Says Lethem: “These days everything has to have a clear market value, a proven use for mercantile culture. Well, art doesn’t pass that test very naturally. You can make the art gesture into something the marketplace values. But it’s always distorting and grotesque.” (The awkward fit reminds him of the Philip K. Dick story “The Preserving Machine,” about a scientist who tries to convert treasured musical scores into animals that can survive an apocalypse – with unpleasant results.)
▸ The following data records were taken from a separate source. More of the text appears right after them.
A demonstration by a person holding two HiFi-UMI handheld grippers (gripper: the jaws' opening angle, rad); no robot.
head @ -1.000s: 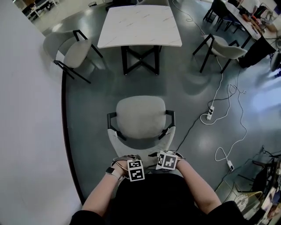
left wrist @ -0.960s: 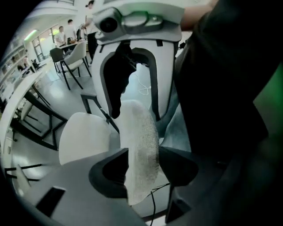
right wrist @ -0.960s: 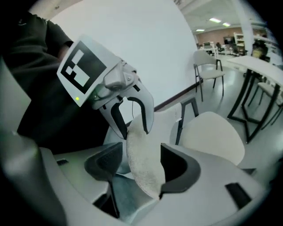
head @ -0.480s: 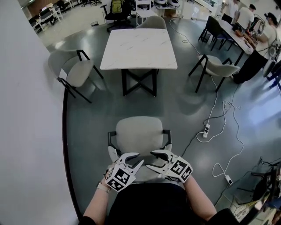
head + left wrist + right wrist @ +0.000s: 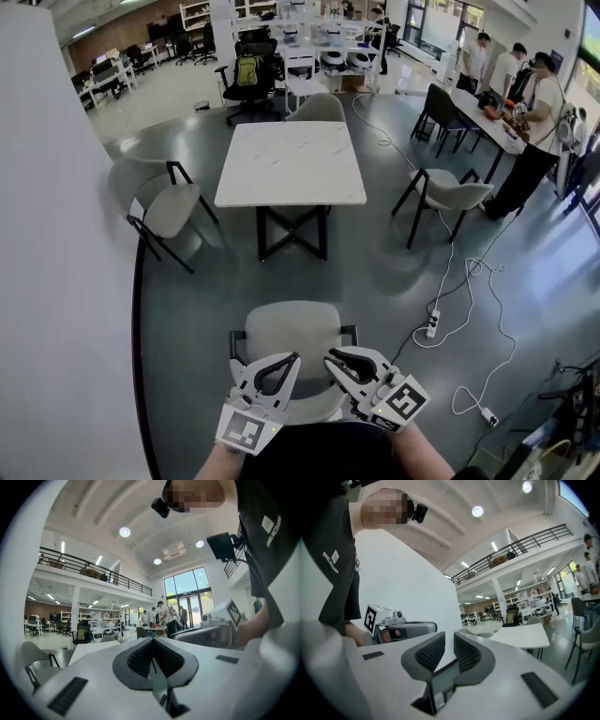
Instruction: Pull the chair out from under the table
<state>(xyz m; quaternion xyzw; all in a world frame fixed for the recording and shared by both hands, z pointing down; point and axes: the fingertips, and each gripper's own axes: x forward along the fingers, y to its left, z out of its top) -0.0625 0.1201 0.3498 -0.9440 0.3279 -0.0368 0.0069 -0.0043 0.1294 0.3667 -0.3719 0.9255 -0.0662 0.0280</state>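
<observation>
The chair (image 5: 291,337) stood well clear of the worktop (image 5: 291,164), with open floor (image 5: 375,272) between them, so I judged the pull basically done. The near end of the chair was right at my operator's body.

The left claw (image 5: 152,644) had just been closing. Its pads were together with nothing between them. The right claw (image 5: 449,641) had also just been closing. It was nearly together with a thin gap showing, and it was empty. Both hung above the near edge of the chair and were not touching it.

Risks from here, as I read it:
- If I went back for another pull, neither claw stood wide enough to take a chair part. They would only knock the chair and push or tip it instead of gripping, so I'd need to reopen them first.
- There was no room left to drag the chair further back, so it would hit the operator's legs.
- A power strip (image 5: 433,323) and its cable (image 5: 469,281) lay on the floor near the chair's right side. A sideways drag that way could snag a leg on the cable.
- The white wall (image 5: 66,281) ran down the left. A swing to that side could scrape the chair on it.
- I couldn't see the chair legs, so I couldn't tell whether they sat flat.
</observation>
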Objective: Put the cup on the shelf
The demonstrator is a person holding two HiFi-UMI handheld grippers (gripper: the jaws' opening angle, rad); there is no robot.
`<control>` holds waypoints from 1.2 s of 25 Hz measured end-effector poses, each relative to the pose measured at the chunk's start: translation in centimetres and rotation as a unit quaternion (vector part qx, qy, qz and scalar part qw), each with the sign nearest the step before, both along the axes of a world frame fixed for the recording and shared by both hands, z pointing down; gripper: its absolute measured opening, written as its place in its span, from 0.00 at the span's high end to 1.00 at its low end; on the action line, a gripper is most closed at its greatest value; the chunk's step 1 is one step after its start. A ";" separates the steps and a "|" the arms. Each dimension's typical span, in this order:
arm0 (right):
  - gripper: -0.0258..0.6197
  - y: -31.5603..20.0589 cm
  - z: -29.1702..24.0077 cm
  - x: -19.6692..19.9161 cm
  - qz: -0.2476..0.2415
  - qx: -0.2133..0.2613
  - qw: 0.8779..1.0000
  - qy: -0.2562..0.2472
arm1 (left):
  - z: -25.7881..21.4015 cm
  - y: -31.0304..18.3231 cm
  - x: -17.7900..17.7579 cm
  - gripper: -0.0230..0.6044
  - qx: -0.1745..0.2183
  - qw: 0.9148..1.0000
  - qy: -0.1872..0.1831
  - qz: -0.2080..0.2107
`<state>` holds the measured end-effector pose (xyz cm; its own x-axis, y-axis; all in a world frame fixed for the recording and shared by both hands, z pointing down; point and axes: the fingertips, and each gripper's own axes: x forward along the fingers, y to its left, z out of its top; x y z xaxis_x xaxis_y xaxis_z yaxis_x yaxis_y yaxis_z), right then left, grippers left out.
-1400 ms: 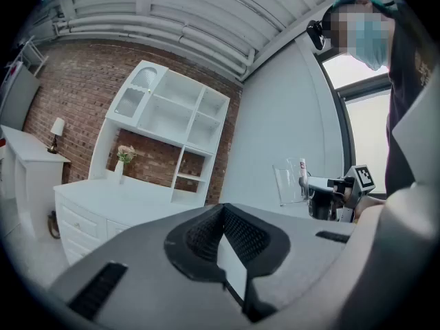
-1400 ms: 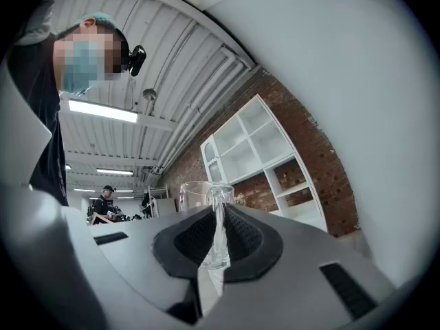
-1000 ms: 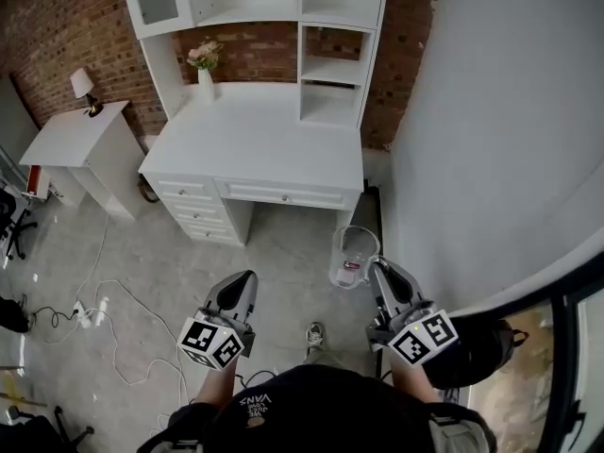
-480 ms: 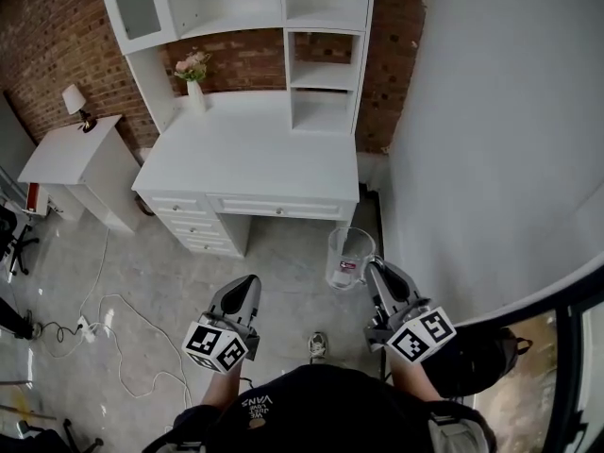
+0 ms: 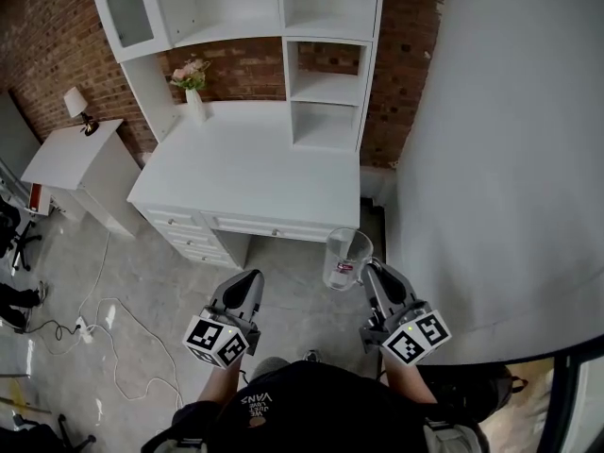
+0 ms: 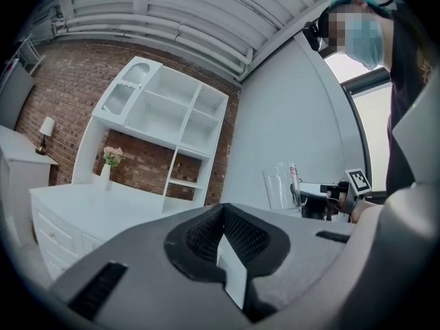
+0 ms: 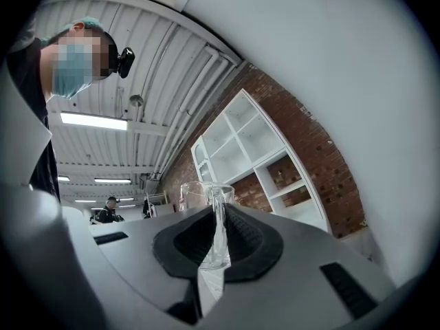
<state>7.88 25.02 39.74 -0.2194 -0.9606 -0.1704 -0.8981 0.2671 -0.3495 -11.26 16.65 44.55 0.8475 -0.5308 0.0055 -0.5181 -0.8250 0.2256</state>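
The right gripper [image 5: 368, 274] is pinching the thin handle of the cup [image 5: 347, 257], with its fingers closing almost all the way on it. The cup is hanging in the air over the floor [image 5: 142, 253], just in front of the counter [image 5: 245, 163] and well apart from the shelf [image 5: 326, 88]. The left gripper [image 5: 247, 283] is holding nothing, and its fingers are pressing together. The cup is looking like clear glass, so it is probably hard, smooth, slippery and easy to break, but not heavy. The handle is a good place to hold, though the cup may be swinging there.
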 end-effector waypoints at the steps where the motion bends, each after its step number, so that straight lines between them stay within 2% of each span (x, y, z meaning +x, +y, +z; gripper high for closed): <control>1: 0.93 -0.6 0.1 0.5 0.000 -0.002 1.000 0.002 | 0.2 -0.4 0.7 0.95 -0.003 1.000 0.000 0.002; 13: 0.93 -7.9 2.0 3.6 0.022 -0.024 0.999 -0.005 | 2.1 -8.3 5.0 0.95 -0.025 0.999 0.004 0.028; 22: 0.93 -16.9 1.0 5.2 0.059 -0.024 0.998 -0.006 | 0.9 -18.4 6.5 0.95 -0.019 0.998 0.017 0.057; 30: 0.93 -25.7 0.2 5.6 0.093 -0.017 0.995 -0.010 | 0.4 -27.4 6.4 0.95 -0.018 0.996 0.020 0.082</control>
<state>13.48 -0.70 39.89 -0.0348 -0.9897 -0.1389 -0.9236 0.0849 -0.3738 -4.91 -10.79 44.99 0.9227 -0.3854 -0.0137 -0.3670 -0.8885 0.2754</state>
In some ways, the obsession with economics – both inside and outside the arts – is driven by economics itself. “Forty years ago,” says Plagens, who chronicled the West Coast art scene of the ‘60s and ‘70s in a gem of a book, “Sunshine Muse,” “you rented an art gallery for not much money, and bought a few gallons of white paint. Now you need investors and backers and all sorts of digital technology. So there’s a bigger emphasis on having a business plan than the old bohemian model.”
The final irony is that these are times when we most need the arts but seem the most resistant to culture and the people who produce it.
Despite the crisis in the creative fields in general, mass-distributed entertainment is in a boom cycle. (Movies, because they cost consumers less than most live entertainment, is typically counter-cyclical.) “Popular art and commercial art is a form of escape,” says Plagens. “It’s what people want, especially in hard times; it’s what you got in the ‘30s, with movies about the heiress who disguises herself as a poor working girl, and so on,” which he sees as the precursor to the tidal wave of sequels, remakes and lame romantic comedies.
“Serious art – novels, what you have in the galleries – brings you back to reality and makes you look at your life. Serious art makes people uncomfortable – and during these times, we don’t need more discomfort.”